L'escalade répressive complète l'attaque contre toutes les acquis culturels du pays, que Javier Milei associe à la gauche, au progressisme et à l'éducation publique. Il fomente le ressentiment contre cette tradition, en lien étroit avec les secteurs évangéliques et conservateurs de l'Église. Toi bons des subventions à l'enseignement privé renforcent cette campagne et complètent la suppression de 14 millions de livres auparavant fournis aux étudiants les plus nécessiteux. Pour recréer l'obscurantisme, on promeut une loi qui punira « l'endoctrinement dans les écoles », c'est-à-dire la simple connaissance de théories opposées au primitivisme libéral professé par le président.

Les attaques quotidiennes de Javier Milei contre la culture comprenaient la nomination délirante d'un ignorant de la Terre plate (Lemoine) à la tête de la commission scientifique de la Chambre des députés. L’attaque contre le féminisme a été complétée par la présentation aberrante de l’homosexualité comme une maladie autodestructrice.

Milei se livre à un carnage culturel pour vendre Tecnópolis, liquider la Télévision Publique, vendre aux enchères le cinéma Gaumont, vider le Centre Culturel Kirchner et pulvériser le Musée du Bicentenaire, tout en détruisant l'Institut du Cinéma et le Fonds National des Arts. N'ayant pas réussi à fermer Conicet, elle tentera de l'empêcher de mener toute activité plus importante que le clonage de ses chiens.

Pour échapper au rejet provoqué par ce vestige de l’Inquisition, l’anarcho-capitaliste a remplacé l’énonciation de ses absurdités au Salon du livre par un acte de sa part. Mais aucun de ceux qui ont applaudi ses gestes et apprécié ses cris n’ont pu décrypter le contenu incohérent de son discours au Luna Park.

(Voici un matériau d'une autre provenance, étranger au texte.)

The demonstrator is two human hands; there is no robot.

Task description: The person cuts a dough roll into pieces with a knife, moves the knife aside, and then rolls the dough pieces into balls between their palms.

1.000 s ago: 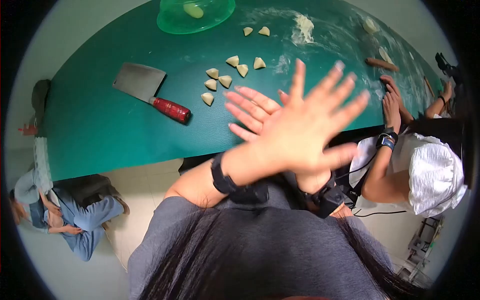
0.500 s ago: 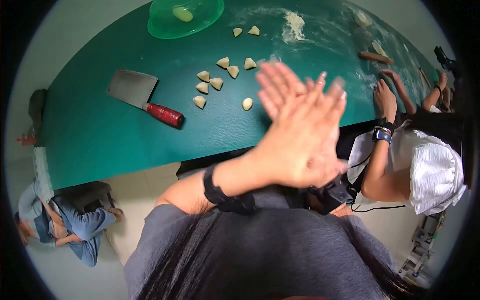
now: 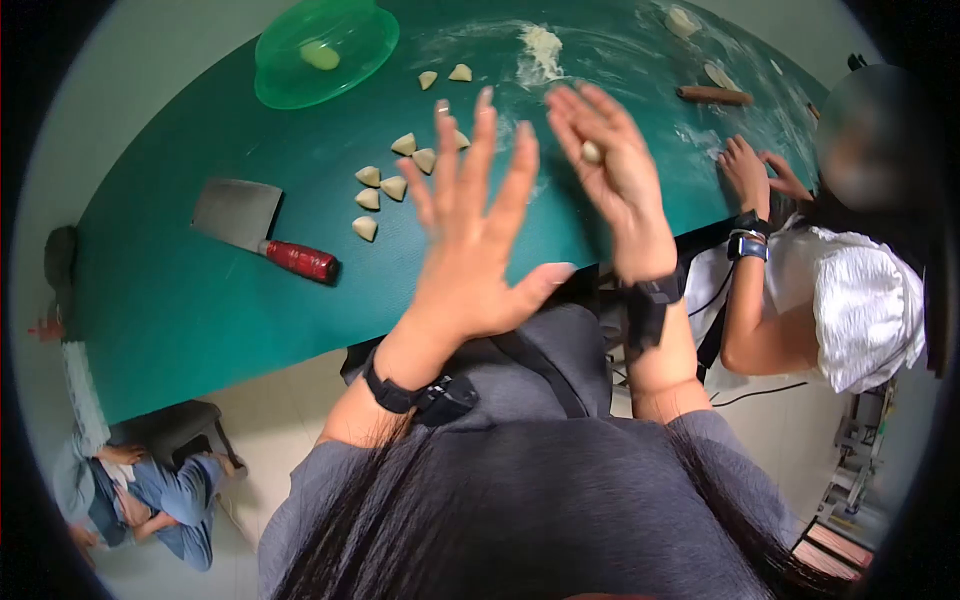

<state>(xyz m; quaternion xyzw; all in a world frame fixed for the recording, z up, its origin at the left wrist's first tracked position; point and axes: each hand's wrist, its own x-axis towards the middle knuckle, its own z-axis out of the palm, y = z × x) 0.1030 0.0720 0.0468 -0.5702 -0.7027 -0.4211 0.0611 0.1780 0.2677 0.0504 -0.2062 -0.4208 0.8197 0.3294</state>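
Note:
My left hand is raised over the table, fingers spread wide, with nothing in it. Beside it, my right hand is turned palm up with the fingers slightly curled. A small pale dough ball rests in that hand near the base of the fingers. Several cut dough pieces lie on the green table beyond and to the left of my left hand, which partly covers the group. Farther back are two more pieces.
A cleaver with a red handle lies at the left. Behind it stands a green translucent bowl with a pale lump. Flour is heaped at the back. A co-worker's hands are on the table at the right, near a rolling pin.
My hands were pressed together, left over right; now they are apart, the left moved leftward with fingers spread. The dough ball in my right palm has come into sight. The view has shifted slightly.

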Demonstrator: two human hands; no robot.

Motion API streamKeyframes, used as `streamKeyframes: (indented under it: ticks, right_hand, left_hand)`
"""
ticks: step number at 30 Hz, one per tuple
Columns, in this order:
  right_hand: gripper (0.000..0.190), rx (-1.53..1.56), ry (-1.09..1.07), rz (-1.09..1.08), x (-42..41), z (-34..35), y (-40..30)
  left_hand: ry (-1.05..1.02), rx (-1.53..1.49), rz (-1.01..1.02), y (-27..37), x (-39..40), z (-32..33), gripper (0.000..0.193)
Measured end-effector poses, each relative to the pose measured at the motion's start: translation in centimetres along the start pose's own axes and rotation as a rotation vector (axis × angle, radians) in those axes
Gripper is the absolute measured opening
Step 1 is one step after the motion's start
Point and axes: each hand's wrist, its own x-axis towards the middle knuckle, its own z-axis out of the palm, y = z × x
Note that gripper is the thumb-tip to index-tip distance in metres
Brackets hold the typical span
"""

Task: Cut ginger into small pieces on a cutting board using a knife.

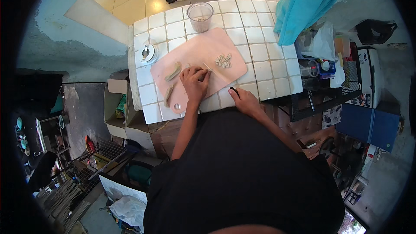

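A pink cutting board [195,52] lies on a white tiled counter. My left hand [196,81] rests on the board, its fingers curled over a small piece that they mostly hide. My right hand [245,100] grips the black handle of a knife [234,91] at the board's near edge; the thin blade reaches up and left towards my left fingertips. A small pile of chopped pale pieces [223,60] lies on the right part of the board. Two long greenish-beige pieces [173,72] lie to the left of my left hand.
A clear plastic container [200,18] with bits in it stands at the board's far edge. A lidded jar [149,54] stands left of the board. A turquoise cloth [297,9] hangs over the counter's far right corner, near a shelf of plastic containers.
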Motion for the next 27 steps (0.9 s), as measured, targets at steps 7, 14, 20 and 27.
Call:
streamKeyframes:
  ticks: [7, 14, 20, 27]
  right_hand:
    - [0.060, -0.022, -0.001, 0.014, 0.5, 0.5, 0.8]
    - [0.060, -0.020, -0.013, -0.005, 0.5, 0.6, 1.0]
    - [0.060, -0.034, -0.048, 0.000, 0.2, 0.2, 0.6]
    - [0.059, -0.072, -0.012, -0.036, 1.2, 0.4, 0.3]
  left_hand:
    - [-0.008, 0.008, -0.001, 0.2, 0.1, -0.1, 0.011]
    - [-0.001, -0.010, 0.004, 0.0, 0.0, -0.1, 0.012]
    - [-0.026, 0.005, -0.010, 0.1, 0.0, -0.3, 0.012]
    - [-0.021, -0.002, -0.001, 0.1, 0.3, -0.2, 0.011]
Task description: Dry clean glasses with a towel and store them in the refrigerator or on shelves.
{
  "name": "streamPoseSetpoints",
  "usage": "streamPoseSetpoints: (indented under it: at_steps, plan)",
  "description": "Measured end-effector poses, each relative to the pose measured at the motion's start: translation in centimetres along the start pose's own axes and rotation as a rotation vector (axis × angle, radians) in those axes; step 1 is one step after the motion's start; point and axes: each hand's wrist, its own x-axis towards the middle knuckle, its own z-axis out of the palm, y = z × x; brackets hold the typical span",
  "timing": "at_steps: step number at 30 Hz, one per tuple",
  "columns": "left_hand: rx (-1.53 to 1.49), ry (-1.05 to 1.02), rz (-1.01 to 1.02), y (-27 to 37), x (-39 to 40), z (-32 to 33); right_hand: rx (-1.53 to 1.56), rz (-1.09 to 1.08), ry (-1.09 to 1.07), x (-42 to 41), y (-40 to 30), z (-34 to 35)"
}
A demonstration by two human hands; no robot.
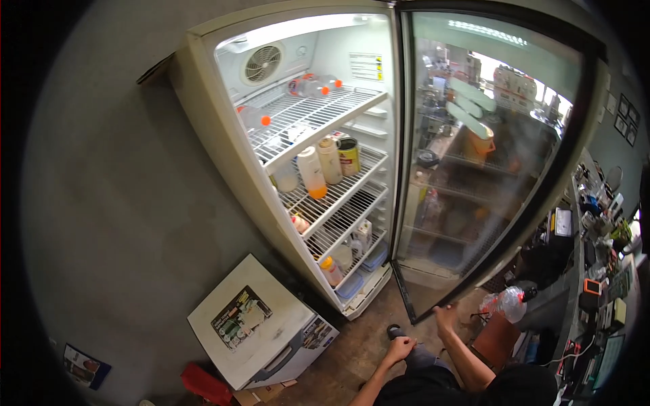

Respirateurs sans leur propre base

Avec l'approbation de la Loi fondamentale au Sénat, le gouvernement a obtenu son premier succès parlementaire en six mois. Ce triomphe lui permet de surmonter un orphelinat législatif sans précédent. Il a obtenu une victoire salvatrice, à une époque où tous les analystes prédisaient une implosion si Javier Milei échouait à nouveau au Congrès.

Le projet de loi a remporté une faible majorité à la Chambre haute, ce qui a nécessité un départage pour le vice-président. Il n’a pas vu le jour en même temps que le Pacte de mai, rendu public, que les autorités avaient l’intention de signer avec les gouverneurs. Sur les 664 articles du projet de loi initial, il en restait moins de la moitié, et l'approbation angoissante ne concernait que le traitement général du texte. Lors de l'évaluation privée, le gouvernement a perdu deux voix (bénéfices et patrimoine personnel), qu'il tentera de surmonter lors de l'examen des députés. Ces écarts n’ont pas changé le sens de la loi, mais ils ont décrit les adversités auxquelles est confrontée l’administration.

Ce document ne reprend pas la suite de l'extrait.